We tend to associate technology with freedom, and perhaps for good reason. I remember taking road trips growing up where my mom would have a printed, fold-out map in hand, while my dad drove, stopping at rest stops along the way to map out the next portion of the trip. But GPS navigation has since made that a thing of the past; like a scene from Zenon: Girl of the 21st Century, cars even drive themselves these days. And thanks to the internet, we can do almost anything from the comfort of our own homes. Put simply, technology gives us the freedom to do more, with a fraction of the effort.
But what we sometimes forget is that, like the age-old saying goes, with freedom comes great responsibility—for those empowered with freedom, and more importantly, for those doing the empowering. Throughout 2016, we saw popular websites respond to concerns over the “fake news” problem, as well as instances of discrimination and harassment involving Twitter, Facebook, and Airbnb users. We saw Facebook step-up recently to hold itself accountable—but not before feeling the pressure to do so—for the growing problem of copyright infringement on its platform, by adopting a plan which includes developing its own Content ID system, and the potential for licensing deals between the company and the major record labels. And despite once calling itself “a communication utility, not a mediator of content,” even Twitter is beginning to see that given the reach of the communication it empowers, and its ongoing ability as an intermediary to control that reach, what once may have been considered mere “communication utilities” are beginning to look more and more like mediators of content.
As we begin a new year, the growing theme seems to be accountability. If an ISP has the ability to hold an individual user accountable for his or her own account activity, it follows that the ISP should be accountable in the aggregate for the activity that it empowers and allows to go on via these “communication utilities.” That’s precisely what’s at issue in BMG Rights Management’s case against Cox Communications. In 2014 BMG sued Cox for vicarious and contributory copyright infringement, based on allegations of copyright infringement by its subscribers. Specifically, BMG alleged that Cox subscribers illegally reproduced and distributed 1,397 copyright-protected songs via peer-to-peer file-sharing networks. Despite receiving at least 1.8 million notifications, in addition to weekly letters, regarding the ongoing activity, Cox ignored the behavior entirely, even failing to implement its own (rather lenient) thirteen-strike policy. In December 2015, a jury found Cox liable for willful contributory infringement, awarding BMG $25 million in damages. Cox’s motion to overturn the verdict was met, instead, with affirmance of the prior ruling against it in August 2016. Now, the parties are set to appear before a court of appeals that will decide whether the jury was within its rights to hold Cox accountable as an intermediary that neglected its responsibilities, or confer immunity on the media giant as a mere innocent set of “pipes” that may continue to provide services to bad actors that it knows are engaging in illegal behavior.
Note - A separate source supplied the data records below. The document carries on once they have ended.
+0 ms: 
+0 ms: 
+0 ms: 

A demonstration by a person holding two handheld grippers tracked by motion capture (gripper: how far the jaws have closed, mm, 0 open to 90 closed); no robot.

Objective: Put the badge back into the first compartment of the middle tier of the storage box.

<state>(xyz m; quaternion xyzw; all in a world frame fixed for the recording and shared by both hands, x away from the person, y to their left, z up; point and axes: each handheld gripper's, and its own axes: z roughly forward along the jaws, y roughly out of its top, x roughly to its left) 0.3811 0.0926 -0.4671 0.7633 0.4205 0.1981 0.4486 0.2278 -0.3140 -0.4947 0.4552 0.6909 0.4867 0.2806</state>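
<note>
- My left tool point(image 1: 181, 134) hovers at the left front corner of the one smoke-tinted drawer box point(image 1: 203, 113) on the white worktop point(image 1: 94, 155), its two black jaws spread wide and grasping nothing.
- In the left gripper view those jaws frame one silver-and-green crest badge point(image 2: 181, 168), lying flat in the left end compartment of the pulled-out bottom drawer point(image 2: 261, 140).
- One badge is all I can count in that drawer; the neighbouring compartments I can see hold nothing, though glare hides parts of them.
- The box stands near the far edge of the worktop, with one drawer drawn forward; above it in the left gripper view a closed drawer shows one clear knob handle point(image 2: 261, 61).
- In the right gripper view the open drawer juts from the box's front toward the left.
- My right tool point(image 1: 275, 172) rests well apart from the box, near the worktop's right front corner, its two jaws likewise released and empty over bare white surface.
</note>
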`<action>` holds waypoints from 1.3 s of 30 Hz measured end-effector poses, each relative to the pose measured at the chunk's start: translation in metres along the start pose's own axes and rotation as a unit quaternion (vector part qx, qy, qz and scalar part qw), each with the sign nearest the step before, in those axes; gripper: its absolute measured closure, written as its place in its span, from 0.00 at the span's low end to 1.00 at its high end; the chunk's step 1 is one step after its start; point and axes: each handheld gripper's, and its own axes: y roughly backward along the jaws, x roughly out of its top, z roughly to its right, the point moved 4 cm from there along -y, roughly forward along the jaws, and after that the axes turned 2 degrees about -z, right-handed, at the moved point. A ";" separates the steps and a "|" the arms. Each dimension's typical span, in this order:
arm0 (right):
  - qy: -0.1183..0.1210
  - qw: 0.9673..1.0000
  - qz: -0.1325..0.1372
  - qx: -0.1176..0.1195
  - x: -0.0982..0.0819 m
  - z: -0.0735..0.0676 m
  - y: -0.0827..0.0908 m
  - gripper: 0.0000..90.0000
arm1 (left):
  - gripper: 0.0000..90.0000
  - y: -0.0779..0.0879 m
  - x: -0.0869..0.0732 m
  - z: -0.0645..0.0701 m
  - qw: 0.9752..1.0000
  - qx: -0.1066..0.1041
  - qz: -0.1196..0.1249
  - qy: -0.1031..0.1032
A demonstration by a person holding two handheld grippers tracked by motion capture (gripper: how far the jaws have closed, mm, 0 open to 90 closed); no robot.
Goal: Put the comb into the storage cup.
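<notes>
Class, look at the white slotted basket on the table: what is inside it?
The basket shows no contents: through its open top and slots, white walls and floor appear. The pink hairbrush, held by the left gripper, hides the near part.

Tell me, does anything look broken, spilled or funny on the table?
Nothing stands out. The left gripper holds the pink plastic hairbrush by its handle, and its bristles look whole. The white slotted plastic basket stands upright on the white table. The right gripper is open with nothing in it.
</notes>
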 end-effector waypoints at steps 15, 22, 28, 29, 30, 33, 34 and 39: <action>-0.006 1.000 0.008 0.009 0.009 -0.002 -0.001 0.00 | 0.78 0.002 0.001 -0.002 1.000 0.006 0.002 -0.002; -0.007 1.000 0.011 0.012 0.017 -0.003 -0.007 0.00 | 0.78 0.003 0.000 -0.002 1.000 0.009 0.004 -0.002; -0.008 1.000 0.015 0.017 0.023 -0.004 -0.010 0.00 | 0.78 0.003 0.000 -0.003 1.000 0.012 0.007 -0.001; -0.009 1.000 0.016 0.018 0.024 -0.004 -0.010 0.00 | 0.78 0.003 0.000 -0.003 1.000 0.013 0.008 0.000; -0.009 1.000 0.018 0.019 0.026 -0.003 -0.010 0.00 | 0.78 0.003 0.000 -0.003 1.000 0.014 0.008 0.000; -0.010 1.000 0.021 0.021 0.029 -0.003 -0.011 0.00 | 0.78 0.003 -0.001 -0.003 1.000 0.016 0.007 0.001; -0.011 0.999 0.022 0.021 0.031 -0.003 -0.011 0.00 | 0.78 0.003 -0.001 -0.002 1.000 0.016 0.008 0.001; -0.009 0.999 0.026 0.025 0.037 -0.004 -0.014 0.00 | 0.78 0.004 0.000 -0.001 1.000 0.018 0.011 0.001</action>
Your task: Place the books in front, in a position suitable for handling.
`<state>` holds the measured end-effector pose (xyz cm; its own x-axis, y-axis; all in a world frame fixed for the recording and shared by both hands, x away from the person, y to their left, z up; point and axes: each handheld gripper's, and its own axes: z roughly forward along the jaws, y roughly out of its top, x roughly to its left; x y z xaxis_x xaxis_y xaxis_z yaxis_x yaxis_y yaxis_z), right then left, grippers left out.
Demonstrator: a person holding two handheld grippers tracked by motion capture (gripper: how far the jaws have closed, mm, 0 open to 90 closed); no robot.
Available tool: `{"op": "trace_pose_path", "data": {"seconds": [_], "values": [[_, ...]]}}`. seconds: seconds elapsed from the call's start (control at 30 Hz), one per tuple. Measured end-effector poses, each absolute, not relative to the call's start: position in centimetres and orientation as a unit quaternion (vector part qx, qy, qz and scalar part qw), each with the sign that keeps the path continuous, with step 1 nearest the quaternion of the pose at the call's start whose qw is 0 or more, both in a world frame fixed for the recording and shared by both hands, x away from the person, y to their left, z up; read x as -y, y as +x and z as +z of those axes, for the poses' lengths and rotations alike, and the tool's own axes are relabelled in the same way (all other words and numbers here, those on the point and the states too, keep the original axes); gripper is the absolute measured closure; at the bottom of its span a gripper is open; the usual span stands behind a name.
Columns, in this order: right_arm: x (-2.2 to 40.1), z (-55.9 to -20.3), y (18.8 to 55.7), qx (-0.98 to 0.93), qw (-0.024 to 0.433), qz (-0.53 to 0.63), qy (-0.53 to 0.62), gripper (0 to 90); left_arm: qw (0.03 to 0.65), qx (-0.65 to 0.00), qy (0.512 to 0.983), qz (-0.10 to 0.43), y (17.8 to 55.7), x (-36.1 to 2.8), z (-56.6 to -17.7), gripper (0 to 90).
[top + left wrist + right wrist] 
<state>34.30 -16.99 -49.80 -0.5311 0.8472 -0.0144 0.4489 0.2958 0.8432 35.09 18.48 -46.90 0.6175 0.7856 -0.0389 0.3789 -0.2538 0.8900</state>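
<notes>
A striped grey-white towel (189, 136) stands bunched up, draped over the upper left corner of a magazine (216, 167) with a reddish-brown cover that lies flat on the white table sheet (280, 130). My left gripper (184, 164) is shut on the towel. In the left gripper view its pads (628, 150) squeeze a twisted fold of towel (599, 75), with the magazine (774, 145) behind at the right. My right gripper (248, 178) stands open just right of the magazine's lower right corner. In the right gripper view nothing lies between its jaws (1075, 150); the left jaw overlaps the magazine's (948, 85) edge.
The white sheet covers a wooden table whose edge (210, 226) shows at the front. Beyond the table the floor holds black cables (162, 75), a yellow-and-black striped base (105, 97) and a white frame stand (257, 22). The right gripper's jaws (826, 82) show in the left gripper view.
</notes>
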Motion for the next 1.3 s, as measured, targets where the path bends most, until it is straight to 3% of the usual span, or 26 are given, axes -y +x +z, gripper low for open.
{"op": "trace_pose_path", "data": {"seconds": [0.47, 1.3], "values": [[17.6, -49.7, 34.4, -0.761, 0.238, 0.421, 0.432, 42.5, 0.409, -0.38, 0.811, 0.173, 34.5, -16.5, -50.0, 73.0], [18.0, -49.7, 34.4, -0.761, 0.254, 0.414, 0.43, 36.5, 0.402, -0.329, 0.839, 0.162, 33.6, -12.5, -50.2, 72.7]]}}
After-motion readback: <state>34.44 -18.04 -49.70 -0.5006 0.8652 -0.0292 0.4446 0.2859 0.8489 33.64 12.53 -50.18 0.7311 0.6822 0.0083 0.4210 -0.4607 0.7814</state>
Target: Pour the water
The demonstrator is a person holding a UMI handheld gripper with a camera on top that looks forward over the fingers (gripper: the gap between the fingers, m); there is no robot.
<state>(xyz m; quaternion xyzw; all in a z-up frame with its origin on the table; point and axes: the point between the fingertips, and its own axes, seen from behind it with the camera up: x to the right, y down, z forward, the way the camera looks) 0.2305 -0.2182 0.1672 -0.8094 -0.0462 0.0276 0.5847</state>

What’s more, in their brief Cox amicus US Telecom goes further than absolving ISPs of any responsibility for addressing known illegal conduct on their networks, positing that if BMG’s victory is overturned, they could instead go and sue thousands of individual infringers:
“copyright holders [would not be left] empty handed if they suspect infringement by a subscriber. Copyright holders have aggressively utilized John Doe lawsuits to target alleged infringers directly, often with great success.”
This suggestion is both self-serving and deeply ironic. The “great success” they cite—including Sony BMG Music Entm’t v. Tenenbaum and Capitol Records, Inc. v. Thomas-Rasset—were cases that took years and enormous sums in legal fees to achieve, and were part of a litigation campaign that others among Cox’s amici criticized in the harshest of terms. It appears that instead of fulfilling statuory obligations to work with rights holders cooperatively to diminish copyright infringement on their networks, some of Cox’s allies would prefer a new avalanche of copyright lawsuits against individuals. This suggestion—that what the internet really needs is a new wave of litigation—lacks imaginitation at best, and at worst is deeply cynical.
As the Copyright Alliance stated in a letter to Congress last year “[a] truly free internet, like any truly free community, is one where people respect the rights of others and can engage in legitimate activities safely—and where those who do not are held accountable under law by their peers.” Just as there is a growing consenus by the public that a lawless internet is unacceptable, the court must not accept that Cox is not accountable for knowingly allowing its subscribers to engage in blatant acts of piracy using the service it provides. Anything less would be a huge step in the wrong direction: backwards.